#25 — In America (Jim Sheridan, 2002)
It’s tempting when designating a film as great to expound on all the big, significant things that it does, to point out its mastery of delicate topics or celebrate the way it gets at experiences in a way that seems universal. Sometimes, though, it’s really about the small things, the simple things. Jim Sheridan’s In America can be held up as an example of a film that gets as the challenges of being an immigrant family. Even more broadly, it effectively captures the way any family or community struggles, the way that hardships mount and mount, testing courage and conviction, straining the very bonds that are most necessary, most sustaining. The film says something about the way people can come together movingly on the basis of their shared separation from the culture at large, their shared otherness. It is about art and loss and fear of illness. For all these broad, sweeping subjects, I think the element that makes In America really work, the element that makes it special is just this: I believe in the family at its core. I believe they know each other, love each other, rely upon each other. I believe in their battles, their sorrow, their elation. I believe that when they look at each other, they are seeing the entirety of their world in the face of someone they need in ways they can’t even begin to identify, it is so vast and so ingrained. These aren’t actors playing roles, this is a family living onscreen.
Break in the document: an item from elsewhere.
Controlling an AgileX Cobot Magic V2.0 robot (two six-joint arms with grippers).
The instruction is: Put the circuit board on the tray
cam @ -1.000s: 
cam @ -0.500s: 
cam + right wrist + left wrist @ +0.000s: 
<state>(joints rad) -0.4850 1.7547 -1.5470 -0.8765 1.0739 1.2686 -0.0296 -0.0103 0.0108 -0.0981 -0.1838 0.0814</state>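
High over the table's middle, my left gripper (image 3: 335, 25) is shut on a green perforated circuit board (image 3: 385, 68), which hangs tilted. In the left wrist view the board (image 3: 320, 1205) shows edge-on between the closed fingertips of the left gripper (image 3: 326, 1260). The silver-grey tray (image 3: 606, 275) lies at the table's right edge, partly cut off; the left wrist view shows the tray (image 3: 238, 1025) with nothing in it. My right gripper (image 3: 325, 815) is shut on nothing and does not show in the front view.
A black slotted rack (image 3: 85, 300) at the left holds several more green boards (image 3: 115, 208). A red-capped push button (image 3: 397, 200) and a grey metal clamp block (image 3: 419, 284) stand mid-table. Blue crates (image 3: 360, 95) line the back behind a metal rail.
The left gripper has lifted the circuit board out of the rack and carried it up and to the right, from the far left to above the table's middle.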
There’s a little truth to that with two of the family members. Sisters Sarah Bolger and Emma Bolger, eleven-years-old and six-years-old, respectively, at the time of the film’s release, play the daughters in the Irish nuclear family that has come to reside in New York City’s Hell’s Kitchen, in large part so the patriarch of the family can pursue an acting career. He’s played by Paddy Considine, bringing a stubborn stridency to the role, a brand of fortitude built on a prideful unwillingness to admit defeat, or even acknowledge setbacks. His character operates with an aversion to vulnerability, largely because of certainty that the first crack he allows in his shell of resiliency with split wide open and allow the heartbreak of a recent family tragedy consume him entirely. The fourth and final family member is the the mother, played with saddened dignity by Samantha Morton. She is simultaneously the mightiest and most fragile member of this modest clan, facing the worn down existence of her family with a tremulous sense that what little they’ve built can tumble apart at any time.
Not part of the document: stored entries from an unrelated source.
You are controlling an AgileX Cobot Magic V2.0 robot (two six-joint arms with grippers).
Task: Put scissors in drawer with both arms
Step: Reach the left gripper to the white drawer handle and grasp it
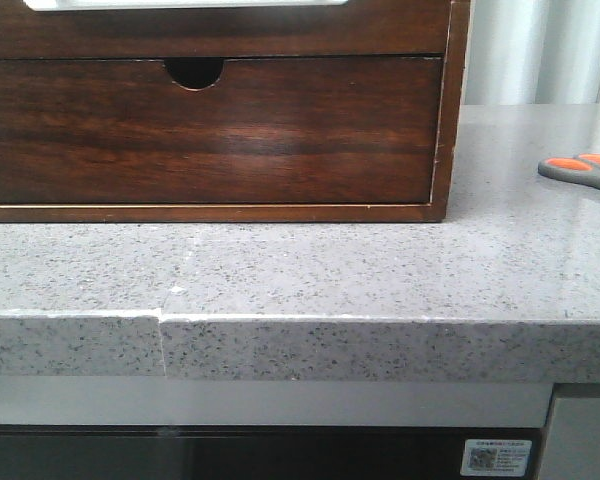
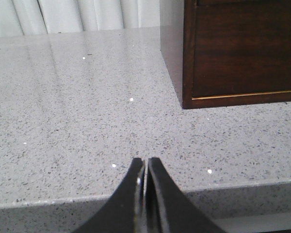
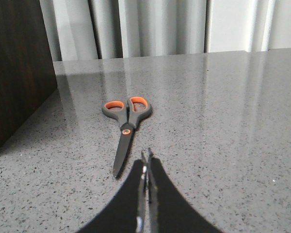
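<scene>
Found the left gripper (image 2: 145, 167) pressed together and empty, low over the near edge of the counter (image 1: 280, 270), with the cabinet (image 1: 210, 130) at about 1 o'clock from it; judged it parked there to reach the drawer (image 1: 230, 35) first. Saw bare stone at 9 to 12 o'clock of that gripper, so ample room to swing. Placed the drawer at 12 o'clock of the notched front, cropped by the front view; could not tell how far out it stood. Located the scissors (image 1: 585, 172) flat on the counter at 3 o'clock of the cabinet, well apart from it, handles away from the right gripper (image 3: 146, 160), blade tips towards it. Found that gripper also closed on nothing, just short of the tips; would need to part before a grasp.
</scene>
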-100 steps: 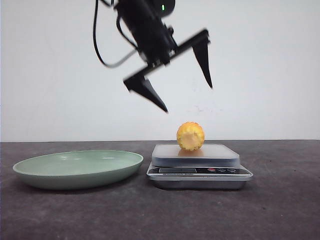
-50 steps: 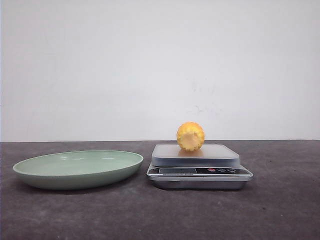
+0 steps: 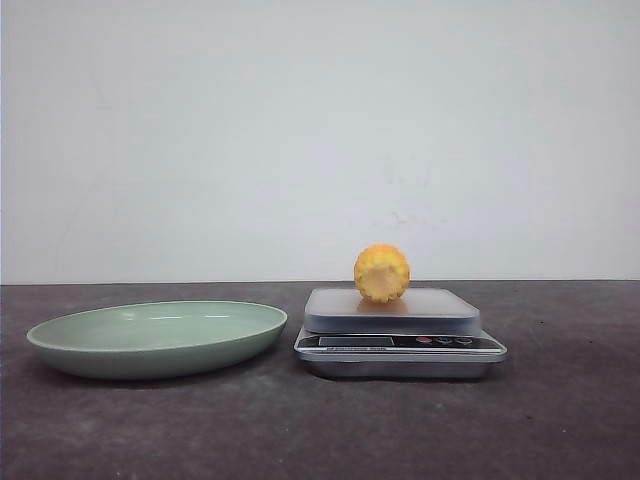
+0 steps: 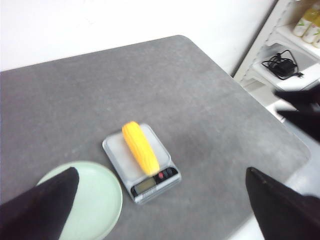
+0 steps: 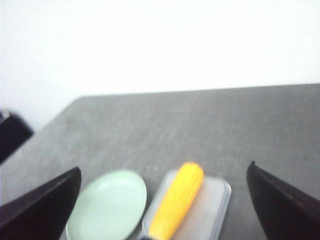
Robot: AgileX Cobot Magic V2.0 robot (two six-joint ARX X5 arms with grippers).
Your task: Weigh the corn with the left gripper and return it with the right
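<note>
The left tool [image 4: 160, 200], a second earlier above the scale [image 3: 400, 340], was gone from the front view; its fingers gaped wide and empty; so did the right tool [image 5: 162, 200]; the corn [image 3: 381, 272] lay on the scale at centre frame, right of the green dish [image 3: 150, 340], weighed, I judged, awaiting return; the display was unreadable.

No arm shows in the front view. In the left wrist view, the left end effector [image 4: 160, 212] is held high, its two dark fingers [image 4: 42, 202] spread wide at the lower corners of the picture with nothing between them. In the right wrist view, the right end effector [image 5: 160, 210] is likewise raised, its black fingers [image 5: 285, 200] far apart and empty. A dark, blurred shape at the edge of the left wrist view cannot be identified.
</note>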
The film is alternately downbeat and celebratory, assiduously honest about the difficulties built right into modern life, particularly for those starting from a point where Square One seems a dreamlike goal, but also hopeful about the strength people can find in one another, be they the family you’re born into or the family that you find, build, nurture. It has an endearing earthiness, a dedication to its setting, right down to the ruggedness of the apartments and the seediness of the city. Sheridan artfully shows the ways in which these pieces of a life, these markings of lower income, become their own millstone. Homemade Halloween costumes are charming and warm, but can also sadly serve as a reminder of the things that are out of reach and the emptiness of the cupboard.
There is autobiography interwoven with the fiction here, and Sheridan recruited the assistance of his own two daughter in crafting the screenplay, an apparent effort to keep the memoir genuine and unsentimental. He may know the feeling of testing himself against a carnival game, gambling a thickening stack of the household savings against his own ability to simply throw a ball into a basket, but the more important perspective belongs to those who watch him do it, fervently protecting his ego despite the potential harm its causing to the family. By adding this balance, Sheridan strips away any temptation to romanticize or otherwise overly celebrate the aches and endurance of the family. To the degree that the story is that of his own family, it belongs to him, but he’s taken pains to be certain it belongs to them as well. It’s arguably the character of the father who is the clearest protagonist of the film, who goes through the dramatic changes we associate with a leading character. But, importantly, the film is narrated by the eldest daughter. It is her words, her explanations, and, at times, her earnestly voiced belief in the power she holds to rescue her loved ones from the direst of fates through sheer force of her wishes. She closes her eyes and chooses the outcome she wants, the outcome her family needs to survive that one more day, and in doing so, she makes it happen.
It’s a measure of the film’s offhand magic that, by the end, I start to believe in her powers, too. Plain and simple, it’s the happiest way to think of the onscreen family’s dented luck, their tender resiliency and their unyielding belief in one another.